If the Hong Kong government thinks it might be OK to send its precious staff back to work, we can assume it is probably safe to relax the city’s internal anti-virus social-distancing regime. But there are three challenges.
First, can panicky types get over wetting themselves at the sight of anyone socializing? What will nervous ninnies worry about instead?
Second, will the police oppose easing the controls, which have become a convenient pretext for the suppression of political gatherings, protests, shopping-mall singalongs and other national-security threats?
And most of all, can officials resist the inevitable calls to open up the borders to the tourist hordes and risk unleashing the pestilence so their landlord friends can hike the rents back up?

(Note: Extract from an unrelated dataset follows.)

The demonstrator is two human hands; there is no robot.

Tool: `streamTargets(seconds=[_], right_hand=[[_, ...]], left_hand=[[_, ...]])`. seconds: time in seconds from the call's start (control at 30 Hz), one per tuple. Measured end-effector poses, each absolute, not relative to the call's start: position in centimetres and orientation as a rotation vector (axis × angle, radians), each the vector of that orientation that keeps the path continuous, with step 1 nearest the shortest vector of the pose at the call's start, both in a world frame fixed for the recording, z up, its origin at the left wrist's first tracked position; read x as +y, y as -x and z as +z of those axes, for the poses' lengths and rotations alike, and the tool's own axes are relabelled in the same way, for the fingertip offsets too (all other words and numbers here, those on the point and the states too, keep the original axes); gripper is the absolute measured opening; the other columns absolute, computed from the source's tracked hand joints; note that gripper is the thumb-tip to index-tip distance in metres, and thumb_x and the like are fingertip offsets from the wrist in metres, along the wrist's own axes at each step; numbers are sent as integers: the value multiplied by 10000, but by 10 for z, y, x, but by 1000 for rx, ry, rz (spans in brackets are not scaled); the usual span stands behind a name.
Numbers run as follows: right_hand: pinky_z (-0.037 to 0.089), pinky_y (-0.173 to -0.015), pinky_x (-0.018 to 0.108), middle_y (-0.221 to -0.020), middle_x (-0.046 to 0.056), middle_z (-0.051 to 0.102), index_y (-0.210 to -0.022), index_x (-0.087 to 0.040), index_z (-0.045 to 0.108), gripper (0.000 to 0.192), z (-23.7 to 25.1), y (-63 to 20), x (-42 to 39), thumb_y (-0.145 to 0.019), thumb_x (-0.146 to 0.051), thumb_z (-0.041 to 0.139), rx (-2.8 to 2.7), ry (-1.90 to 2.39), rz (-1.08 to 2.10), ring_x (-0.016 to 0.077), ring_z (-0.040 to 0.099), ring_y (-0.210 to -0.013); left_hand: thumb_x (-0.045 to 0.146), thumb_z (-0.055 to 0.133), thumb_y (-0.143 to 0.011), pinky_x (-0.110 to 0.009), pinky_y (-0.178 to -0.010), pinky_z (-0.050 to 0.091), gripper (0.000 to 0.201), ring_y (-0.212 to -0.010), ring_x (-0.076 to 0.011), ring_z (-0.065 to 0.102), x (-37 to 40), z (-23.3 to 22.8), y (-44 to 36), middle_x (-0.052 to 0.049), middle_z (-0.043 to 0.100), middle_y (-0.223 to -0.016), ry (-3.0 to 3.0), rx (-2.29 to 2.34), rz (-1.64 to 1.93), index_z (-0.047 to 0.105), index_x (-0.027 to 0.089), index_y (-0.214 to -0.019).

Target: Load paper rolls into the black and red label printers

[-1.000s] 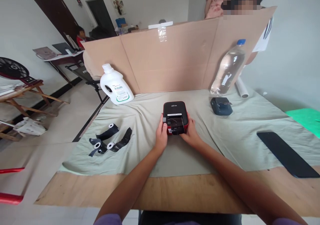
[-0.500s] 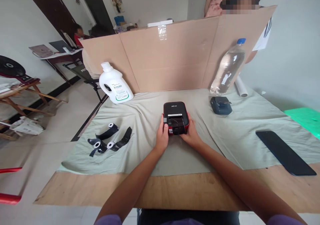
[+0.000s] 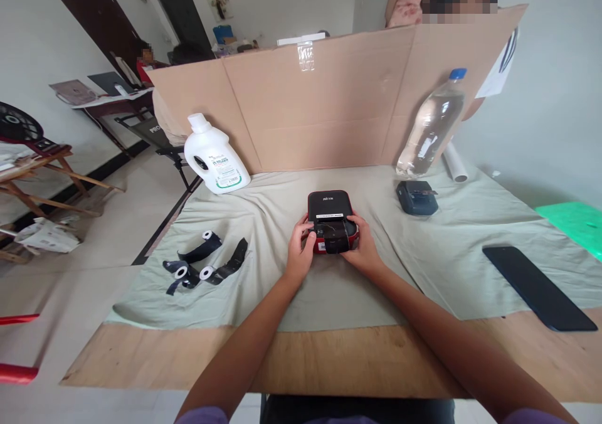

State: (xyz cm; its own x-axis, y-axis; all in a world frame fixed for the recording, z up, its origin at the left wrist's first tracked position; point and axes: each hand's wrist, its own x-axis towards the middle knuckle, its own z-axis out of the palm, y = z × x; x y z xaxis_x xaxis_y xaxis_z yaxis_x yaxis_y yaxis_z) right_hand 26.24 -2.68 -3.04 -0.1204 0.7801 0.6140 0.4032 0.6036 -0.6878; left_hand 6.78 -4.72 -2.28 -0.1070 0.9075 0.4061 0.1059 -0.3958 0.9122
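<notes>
A small black and red label printer (image 3: 329,206) sits on the cloth in front of me, with a dark strip (image 3: 335,242) hanging out over its front. My left hand (image 3: 301,246) grips its left side, the fingertips now curled over the upper edge. On the opposite side, my right hand (image 3: 364,242) holds the printer with a finger bent onto its top. Both palms' inner sides are hidden. To the left lie several small rolls of dark tape (image 3: 207,273), partly unwound. A second, dark small device (image 3: 416,198) stands at the back right.
A white detergent bottle (image 3: 219,160) and a clear bottle with a blue cap (image 3: 433,126) lean near an upright cardboard sheet (image 3: 310,110). A white tube (image 3: 455,164), a black flat slab (image 3: 538,286) and a green sheet (image 3: 574,223) lie right. Behind the cardboard is a person.
The fingers of both hands have bent from the printer's sides up onto its top edges. The printer has stayed in about the same place.
</notes>
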Motion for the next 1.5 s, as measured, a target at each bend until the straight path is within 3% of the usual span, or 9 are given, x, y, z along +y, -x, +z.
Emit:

For a good summary of Hong Kong’s success in quashing the virus, and the dilemma concerning cross-border and international travel, see David Webb’s latest.
The worst-case scenario is that Hong Kong lets Mainlanders pour in to give Beijing face (though at the moment Shenzhen authorities are if anything more aggressive about imposing quarantines on inbound travel).
The ideal outcome is (see Webb) the establishment of an international community of virus-free zones, allowing Hongkongers, Macanese, Taiwanese, Vietnamese, New Zealanders and Icelanders to travel freely among their own jurisdictions and the rest of the planet just has to stay put. Maybe for decades. Sounds pretty good.